“来人。”
回到永安宫,姜新馀低声吩咐心腹嬷嬷:“去查查今晚当值的太监中,是否有形迹可疑的,记住,要暗中查访,切莫声张。”
嬷嬷领命而去。
姜新馀看着蜷缩在榻上,仍止不住发抖的姜晚宁,眼中闪过一丝狠厉。
掳走晚宁,与陷害晋王的,会不会是同一个人?
如果是,那这个人显然是知道些什麽,不仅在针对晋王,更不想让她们和萧王扯上关系。
不管是谁在背後搞鬼,敢动她姜家的人,她定要其付出代价。
另一边。
大明宫外。
晋王跪在青石板上,额头紧紧抵着冰冷的地面,不停地喊道:“儿臣冤枉,请父皇明鉴。”
“儿臣从未做过那等茍且之事,定是有人恶意构陷,意图败坏儿臣名声,动摇皇家颜面啊!求父皇彻查,还儿臣一个清白。”
他一遍遍地叩首,额角不惜磕出了血痕。
殿内,明黄的烛火摇曳,映着龙椅上那道威严的身影。
嘉庆帝听着外面的高声辩解,脸色阴沉得能滴出水来。
方才宴会上发生的一切,那不堪入目的场面,早已通过内侍的口传遍了宫廷内外,甚至可能会泄露到宫外,成为百姓茶馀饭後的笑柄。
皇家的脸,几乎被这个儿子丢尽了!
“到了这个时候,还敢在这里喊冤?”
嘉庆帝猛地一拍龙案,杯盏倾倒,茶水溅湿了明黄的龙袍,他却浑然不觉。
“若不是他自己行止不端,给了旁人可乘之机,谁能凭空构陷他?”
旁边侍立的太监吓得瑟瑟发抖,连大气都不敢喘。
嘉庆帝深吸一口气,强压下心头的怒火,沉声道:“去,把舒贵妃给朕叫进来。”
舒贵妃早已在偏殿等候,听闻传唤,心下咯噔一声,知道该来的总会来。
她整理了一下衣襟,强作镇定地走进正殿,一进门便“噗通”一声跪下,膝行几步:“臣妾参见陛下。”
嘉庆帝冷笑一声,目光如刀般刮过她。
“舒贵妃,你自己看看,这就是你教出来的好儿子,好好的百花宴,被你们母子弄的乌七八糟,闹出这等丑事,你们让朕的脸往哪搁?”
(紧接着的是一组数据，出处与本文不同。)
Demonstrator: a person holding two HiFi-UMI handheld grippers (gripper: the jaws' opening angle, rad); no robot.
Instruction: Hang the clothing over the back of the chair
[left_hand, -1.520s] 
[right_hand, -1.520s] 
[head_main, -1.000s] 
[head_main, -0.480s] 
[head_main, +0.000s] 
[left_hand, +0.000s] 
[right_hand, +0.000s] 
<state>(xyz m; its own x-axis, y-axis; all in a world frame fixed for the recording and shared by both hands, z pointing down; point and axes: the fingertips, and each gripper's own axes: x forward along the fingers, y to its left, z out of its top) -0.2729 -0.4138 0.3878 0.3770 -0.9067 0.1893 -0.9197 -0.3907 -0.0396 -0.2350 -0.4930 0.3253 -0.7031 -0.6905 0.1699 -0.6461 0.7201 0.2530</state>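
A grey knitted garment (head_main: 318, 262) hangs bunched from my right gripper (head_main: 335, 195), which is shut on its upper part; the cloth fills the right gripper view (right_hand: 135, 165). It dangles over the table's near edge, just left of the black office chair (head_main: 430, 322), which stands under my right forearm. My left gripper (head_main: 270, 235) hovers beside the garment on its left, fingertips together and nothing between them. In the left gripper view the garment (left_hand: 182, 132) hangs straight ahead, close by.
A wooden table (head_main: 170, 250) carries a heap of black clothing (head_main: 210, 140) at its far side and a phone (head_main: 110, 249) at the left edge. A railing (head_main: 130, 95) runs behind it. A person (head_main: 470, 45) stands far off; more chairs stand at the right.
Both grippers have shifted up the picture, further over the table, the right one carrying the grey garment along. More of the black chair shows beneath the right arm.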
舒贵妃脸色惨白,身体止不住地颤抖,泪水瞬间涌了出来,一副委屈却不敢辩解的模样。
“是臣妾失察,是臣妾教导无方,求陛下息怒,饶过晋王这一次吧,他只是一时糊涂……”
“糊涂?”
嘉庆帝怒极反笑。
他指着殿门,声音陡然拔高:“让他赶紧滚回晋王府去,在府中闭门思过,没有朕的旨意,一步都不准踏出府门。”
舒贵妃心中一松,知道这已是陛下能给出的最轻处罚,不敢再多言,只能含泪应道:“臣妾……遵旨。”
她出门,拉着不依不饶的晋王离开。
再求下去,恐怕就不是只被禁足那麽简单。
……
翌日晌午。
云姒一睁眼,感觉自己的腰快断了,浑身像是被什麽碾压过一遍,骨头快要散架,嗓子又干又哑。
她醒来後,在床上躺了好久。
昨晚,她都不知道是什麽时候结束的。
当时,她脑子里只有一个念头。
她会不会死?
会不会被这男人折腾死?
死在床上?
那太丢脸了。
云姒此刻有种劫後馀生的感觉。
她以後,再也不敢撩拨他,再也不敢手贱乱摸,更不敢怀疑他……不行。
这哪是不行,这是变态。
是禽兽!
云姒艰难的从床上爬起来。
她本以为,她的身体经过这一两个月的调理,已经变得很强健,没想到,在秦野面前如此的不堪一击。